Juventud Rebelde - Diario de la Juventud Cubana

Ropa de ocasión

Autor:

Juan Morales Agüero

Una cuadra antes de que llegaran a la puerta del restaurante, quienes aguardábamos para entrar escuchamos su cantaleta. Eran dos hombres y una mujer, y a juzgar por su euforia habían empinado generosamente el codo, el brazo y hasta el alma. Su vestimenta nos hizo suponer que volvían de algún río o de alguna piscina. Detuvieron la marcha ante el grupo.

«¿Quién es el último para comer?», preguntó con voz gangosa el que parecía ser el mayor de todos. Como nadie respondió, dijo, tajante: «Bueno, si no hay último, entonces nosotros somos los primeros». Y ni corto ni perezoso se abrió paso hasta la parte delantera de la fila, justo en el momento en que el capitán de salón salía, daba las buenas noches y comenzaba a llamar por la lista de reservaciones.

El líder de los recién llegados se hizo escuchar. «¡Aquí los primeros somos nosotros!», exclamó, amenazante. El capitán, con toda la cortesía del mundo, le explicó que al restaurante se entraba por la vía de las reservaciones. También le hizo saber que de la forma en que andaban vestidos no podrían entrar. El hombre y sus acompañantes montaron en cólera.

«¿Cómo que no podemos entrar así?» —inquirió, airada, la mujer, todavía con medio traje de baño a la vista. «Estamos en Cuba libre y soberana». Y el segundo individuo, en pantalones cortos y en chancletas: «Quiero ver esa ley, porque en este país todos somos iguales» —exigió, iracundo. Y el líder, con el torso desnudo y un sucio pulóver sobre el hombro: «Voy a quejarme al nivel que sea. ¡Esto es un libretazo de ustedes!».

Cuando frente a los argumentos del capitán ellos hacían oídos sordos y la situación pintaba ponerse fea, se acercaron dos agentes del orden público. Enterados del motivo de la porfía, exhortaron con autoridad a los inconformes a comportarse y a acatar las reglas del establecimiento. El trío cesó de protestar y se retiró, aunque mascullando entre dientes su desacuerdo.

Desde los tiempos de Maricastaña, las personas suelen acudir a los restaurantes correctamente vestidas. No hablo de cuello y corbata o de trajes de noche, sino de atuendos distintos a los usados para ir a una cervecera o a un estadio. Lejos de ser un mero capricho de etiqueta, es una forma de mostrar respeto por esos sitios y por quienes los frecuentan.
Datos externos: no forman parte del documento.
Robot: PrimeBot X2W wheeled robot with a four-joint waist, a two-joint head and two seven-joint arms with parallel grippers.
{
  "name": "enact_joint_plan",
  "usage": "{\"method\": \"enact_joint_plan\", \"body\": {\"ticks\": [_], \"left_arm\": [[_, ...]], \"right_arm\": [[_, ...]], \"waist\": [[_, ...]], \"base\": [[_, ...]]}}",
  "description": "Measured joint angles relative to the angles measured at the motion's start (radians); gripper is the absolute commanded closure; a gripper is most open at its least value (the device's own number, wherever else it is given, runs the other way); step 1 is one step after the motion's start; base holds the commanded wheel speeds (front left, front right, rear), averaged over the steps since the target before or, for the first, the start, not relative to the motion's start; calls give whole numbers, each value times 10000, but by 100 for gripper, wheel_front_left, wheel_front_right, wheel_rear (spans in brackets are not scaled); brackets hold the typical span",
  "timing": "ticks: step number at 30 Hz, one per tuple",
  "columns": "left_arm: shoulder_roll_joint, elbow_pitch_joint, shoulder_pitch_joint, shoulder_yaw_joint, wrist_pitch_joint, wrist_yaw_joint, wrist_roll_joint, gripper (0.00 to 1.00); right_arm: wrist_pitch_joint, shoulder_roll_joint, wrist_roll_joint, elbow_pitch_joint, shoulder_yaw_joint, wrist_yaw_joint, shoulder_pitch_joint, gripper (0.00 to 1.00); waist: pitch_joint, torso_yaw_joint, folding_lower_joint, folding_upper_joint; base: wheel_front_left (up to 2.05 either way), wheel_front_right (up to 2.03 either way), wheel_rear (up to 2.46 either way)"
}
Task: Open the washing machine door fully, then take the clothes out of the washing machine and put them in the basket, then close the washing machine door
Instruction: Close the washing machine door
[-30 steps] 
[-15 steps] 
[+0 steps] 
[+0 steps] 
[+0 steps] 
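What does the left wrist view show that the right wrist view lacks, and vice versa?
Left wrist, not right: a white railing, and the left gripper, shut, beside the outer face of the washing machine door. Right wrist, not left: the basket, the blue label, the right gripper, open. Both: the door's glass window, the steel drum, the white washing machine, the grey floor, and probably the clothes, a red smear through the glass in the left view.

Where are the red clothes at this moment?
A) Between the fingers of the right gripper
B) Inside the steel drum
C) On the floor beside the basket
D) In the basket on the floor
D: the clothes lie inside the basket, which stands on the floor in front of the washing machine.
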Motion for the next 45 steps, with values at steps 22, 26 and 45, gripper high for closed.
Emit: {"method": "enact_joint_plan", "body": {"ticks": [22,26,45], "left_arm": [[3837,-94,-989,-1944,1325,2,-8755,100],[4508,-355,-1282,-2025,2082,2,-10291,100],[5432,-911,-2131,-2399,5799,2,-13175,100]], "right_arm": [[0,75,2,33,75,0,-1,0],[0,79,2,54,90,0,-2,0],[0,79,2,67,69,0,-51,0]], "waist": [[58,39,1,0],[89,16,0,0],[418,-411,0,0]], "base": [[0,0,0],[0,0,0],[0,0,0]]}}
A pocas personas se les ocurriría recrearse en la playa o en el campismo enfundadas en su más elegante ropa «de salir». Por lo común, en esos casos se recurre a piezas ligeras, que favorezcan la libertad de movimientos y una amplia exposición corporal. Así, bermudas, camisetas, sandalias, trusas, pulóveres y cualquier otra prenda similar vienen de maravillas para caminar sobre la arena o para tostarse bajo el sol.

En los restaurantes habilitados en esos lugares de solaz está permitido concurrir en trajes de baño, porque precisamente su perfil es atender a ese tipo de público. En consecuencia, sentarse a una mesa descalzos, sin camisa o en trusa no quebranta sus ordenanzas. Empero, otros establecimientos exigen a sus comensales atavíos más convencionales, a tono con el servicio que prestan. Y no por eso son elitistas.

He asistido a graduaciones universitarias y a discusiones de tesis donde algunos invitados ignoraron la solemnidad de esos momentos. En medio de personas vestidas con lo mejor de sus roperos, ellos se presentaron en pantalones cortos, camisetas y zapatillas deportivas. Me niego a considerarlo de buen gusto. ¡Hasta las fotos sufrieron tamaña falta de sentido común!

Un concierto sinfónico, una obra de teatro, una función de ballet, el estreno de un filme o una conferencia magistral constituyen oportunidades excelentes no solo para disfrutar y aprender, sino, además, para demostrar cuán cultos somos en el vestir, aunque nuestra indumentaria no sea de marca.

Hace algunas décadas la mayoría de la gente mostraba escrúpulos para exhibirse en pantalones cortos incluso en las puertas de las viviendas. Los tiempos que corren —a tenor con el cambio climático— son otros, y hoy hasta los abuelitos y las abuelitas desandan las calles mostrando sin complejos sus piernas. Me parece bien ese desenfado.

Lo que no comparto es que, en el instante de elegir el mejor conjunto frente al guardarropa —por deprimido que esté en cuanto a diversidad— se confunda una visita a un restaurante con la asistencia a un partido de fútbol; o un periplo por un salón de exposiciones con echar un pie en el carnaval. El buen vestir no radica en la humildad de lo que se porta, sino en la pertinencia de la circunstancia. Así vistes, así eres.